Required work ▸
Go over each line of the entries below, count those with "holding", and give only the count.

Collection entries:

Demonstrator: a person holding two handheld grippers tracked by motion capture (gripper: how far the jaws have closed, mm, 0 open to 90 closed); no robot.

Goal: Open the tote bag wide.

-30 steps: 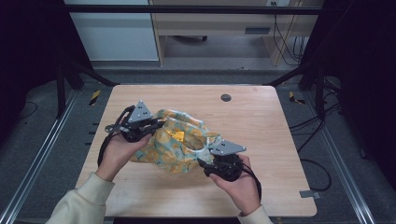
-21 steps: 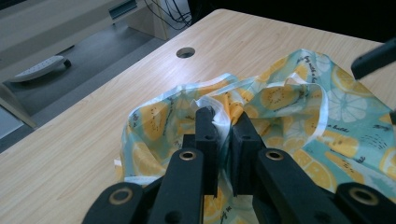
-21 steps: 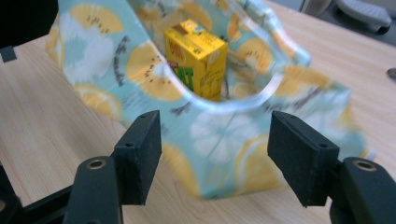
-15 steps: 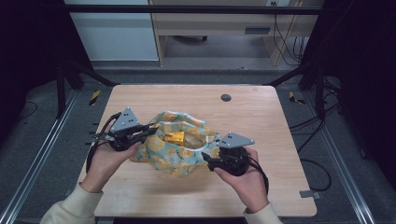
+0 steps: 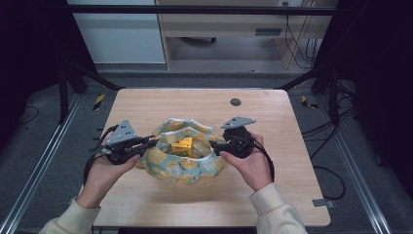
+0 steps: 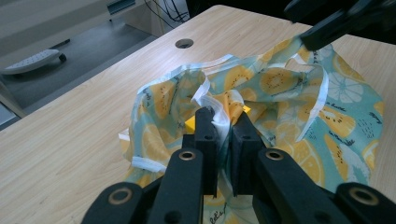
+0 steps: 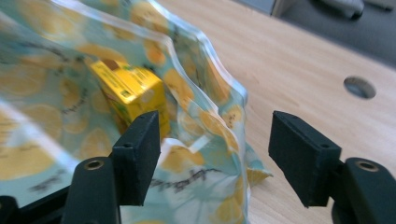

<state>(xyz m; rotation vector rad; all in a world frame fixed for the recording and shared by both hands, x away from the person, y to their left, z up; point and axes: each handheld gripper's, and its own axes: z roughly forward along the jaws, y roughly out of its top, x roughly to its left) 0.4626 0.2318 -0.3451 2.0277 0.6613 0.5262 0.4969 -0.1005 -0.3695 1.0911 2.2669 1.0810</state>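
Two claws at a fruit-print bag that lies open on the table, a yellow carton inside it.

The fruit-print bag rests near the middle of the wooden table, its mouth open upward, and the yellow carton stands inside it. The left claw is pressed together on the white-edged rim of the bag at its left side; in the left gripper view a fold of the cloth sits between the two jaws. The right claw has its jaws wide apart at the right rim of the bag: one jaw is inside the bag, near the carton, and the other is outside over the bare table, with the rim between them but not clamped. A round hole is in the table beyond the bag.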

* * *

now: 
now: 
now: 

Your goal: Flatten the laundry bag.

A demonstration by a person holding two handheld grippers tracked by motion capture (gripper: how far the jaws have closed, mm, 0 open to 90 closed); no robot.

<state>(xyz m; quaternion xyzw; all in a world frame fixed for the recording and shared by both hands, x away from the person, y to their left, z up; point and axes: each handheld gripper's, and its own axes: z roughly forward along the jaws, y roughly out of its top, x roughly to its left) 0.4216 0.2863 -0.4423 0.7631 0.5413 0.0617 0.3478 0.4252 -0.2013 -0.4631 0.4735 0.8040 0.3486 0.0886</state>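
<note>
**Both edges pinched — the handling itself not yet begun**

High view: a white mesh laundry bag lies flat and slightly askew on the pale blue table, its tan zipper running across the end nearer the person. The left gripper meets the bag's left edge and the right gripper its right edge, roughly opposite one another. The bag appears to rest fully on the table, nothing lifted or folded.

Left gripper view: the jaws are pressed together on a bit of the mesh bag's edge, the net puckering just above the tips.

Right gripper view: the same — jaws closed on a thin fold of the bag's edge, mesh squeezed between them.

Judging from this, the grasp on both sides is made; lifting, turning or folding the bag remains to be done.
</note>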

Result of this task ▸
2